Your instructions ▸ Would you retype the whole listing exactly?

Collected data ▸

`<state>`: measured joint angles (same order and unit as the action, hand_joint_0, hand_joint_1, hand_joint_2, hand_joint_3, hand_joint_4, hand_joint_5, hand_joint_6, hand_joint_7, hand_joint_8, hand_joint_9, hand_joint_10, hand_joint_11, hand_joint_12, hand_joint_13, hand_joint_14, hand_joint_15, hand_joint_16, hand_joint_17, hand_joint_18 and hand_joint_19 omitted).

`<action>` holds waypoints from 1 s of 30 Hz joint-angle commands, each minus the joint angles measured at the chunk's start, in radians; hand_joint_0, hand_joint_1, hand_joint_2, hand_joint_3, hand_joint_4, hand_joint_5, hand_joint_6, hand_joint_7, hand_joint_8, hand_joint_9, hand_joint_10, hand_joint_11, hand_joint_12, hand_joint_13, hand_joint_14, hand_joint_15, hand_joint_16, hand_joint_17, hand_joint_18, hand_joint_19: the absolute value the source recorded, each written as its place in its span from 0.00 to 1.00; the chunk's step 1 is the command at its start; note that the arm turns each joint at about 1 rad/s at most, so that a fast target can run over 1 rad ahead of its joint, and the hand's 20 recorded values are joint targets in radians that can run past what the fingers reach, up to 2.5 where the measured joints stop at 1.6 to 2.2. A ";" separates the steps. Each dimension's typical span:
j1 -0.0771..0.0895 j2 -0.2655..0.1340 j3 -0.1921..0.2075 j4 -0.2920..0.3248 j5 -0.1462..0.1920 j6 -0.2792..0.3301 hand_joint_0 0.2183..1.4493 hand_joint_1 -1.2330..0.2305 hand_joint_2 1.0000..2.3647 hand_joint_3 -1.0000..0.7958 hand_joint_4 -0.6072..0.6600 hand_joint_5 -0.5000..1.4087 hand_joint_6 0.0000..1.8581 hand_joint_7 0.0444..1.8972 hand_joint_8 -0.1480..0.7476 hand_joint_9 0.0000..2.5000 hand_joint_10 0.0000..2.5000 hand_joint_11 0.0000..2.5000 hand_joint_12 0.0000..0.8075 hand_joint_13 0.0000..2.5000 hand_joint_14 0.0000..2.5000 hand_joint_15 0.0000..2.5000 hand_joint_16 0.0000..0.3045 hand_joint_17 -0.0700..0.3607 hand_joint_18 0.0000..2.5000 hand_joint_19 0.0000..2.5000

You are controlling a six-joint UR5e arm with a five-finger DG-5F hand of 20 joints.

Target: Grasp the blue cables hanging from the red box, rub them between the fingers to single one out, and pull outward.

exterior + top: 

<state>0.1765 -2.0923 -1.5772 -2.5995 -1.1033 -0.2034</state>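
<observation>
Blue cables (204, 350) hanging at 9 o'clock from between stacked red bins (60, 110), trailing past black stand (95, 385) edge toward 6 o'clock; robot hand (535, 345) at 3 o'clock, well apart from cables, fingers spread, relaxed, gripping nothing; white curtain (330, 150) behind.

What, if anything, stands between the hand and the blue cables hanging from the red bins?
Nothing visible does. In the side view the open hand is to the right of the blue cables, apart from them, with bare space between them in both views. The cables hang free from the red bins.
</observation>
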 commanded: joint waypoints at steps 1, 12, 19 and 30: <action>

Written answer ▸
`<state>`: measured joint angles (same order and unit as the action, hand_joint_0, hand_joint_1, hand_joint_2, hand_joint_3, hand_joint_4, hand_joint_5, hand_joint_6, hand_joint_7, hand_joint_8, hand_joint_9, hand_joint_10, hand_joint_11, hand_joint_12, hand_joint_13, hand_joint_14, hand_joint_15, hand_joint_16, hand_joint_17, hand_joint_18 and hand_joint_19 omitted).

`<action>` holds waypoints from 1 s of 30 Hz joint-angle commands, each minus the joint angles measured at the chunk's start, in radians; hand_joint_0, hand_joint_1, hand_joint_2, hand_joint_3, hand_joint_4, hand_joint_5, hand_joint_6, hand_joint_7, hand_joint_8, hand_joint_9, hand_joint_10, hand_joint_11, hand_joint_12, hand_joint_13, hand_joint_14, hand_joint_15, hand_joint_16, hand_joint_17, hand_joint_18, hand_joint_19: the absolute value the source recorded, each written as its place in its span from 0.00 to 1.00; the chunk's step 1 is the command at its start; note that the arm turns each joint at about 1 rad/s at most, so that a fast target can run over 1 rad ahead of its joint, and the hand's 20 recorded values are joint targets in radians that can run past what the fingers reach, up to 2.5 where the measured joints stop at 1.6 to 2.2. A ";" separates the steps. Each dimension's typical span:
j1 -0.0771..0.0895 j2 -0.2655..0.1340 j3 -0.1921..0.2075 j4 -0.2920..0.3248 j5 -0.1462..0.1920 j6 -0.2792..0.3301 hand_joint_0 0.2183..1.4493 hand_joint_1 -1.2330..0.2305 hand_joint_2 1.0000..2.3647 hand_joint_3 -1.0000..0.7958 hand_joint_4 -0.6072..0.6600 hand_joint_5 -0.5000..1.4087 hand_joint_6 0.0000..1.8581 hand_joint_7 0.0444..1.8972 hand_joint_8 -0.1480..0.7476 hand_joint_9 0.0000..2.5000 hand_joint_10 0.0000..2.5000 hand_joint_11 0.0000..2.5000 hand_joint_12 0.0000..0.8075 hand_joint_13 0.0000..2.5000 hand_joint_14 0.0000..2.5000 hand_joint_15 0.0000..2.5000 hand_joint_16 0.0000..0.3045 hand_joint_17 -0.0700..0.3607 hand_joint_18 0.0000..2.5000 hand_joint_19 0.0000..2.5000

You are controlling a six-joint UR5e arm with a five-finger DG-5F hand of 20 joints.

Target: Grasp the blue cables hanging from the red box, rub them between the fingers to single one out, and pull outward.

exterior + top: 

<state>0.1765 -2.0923 -1.5772 -2.5995 -1.1033 -0.2034</state>
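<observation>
Blue cables (204, 350) hanging at 9 o'clock from between stacked red bins (60, 110), trailing past black stand (95, 385) edge toward 6 o'clock; robot hand (535, 345) at 3 o'clock, well apart from cables, fingers spread, relaxed, gripping nothing; white curtain (330, 150) behind.

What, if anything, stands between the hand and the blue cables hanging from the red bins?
Nothing visible does. In the side view the open hand is to the right of the blue cables, apart from them, with bare space between them in both views. The cables hang free from the red bins.
</observation>
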 commanded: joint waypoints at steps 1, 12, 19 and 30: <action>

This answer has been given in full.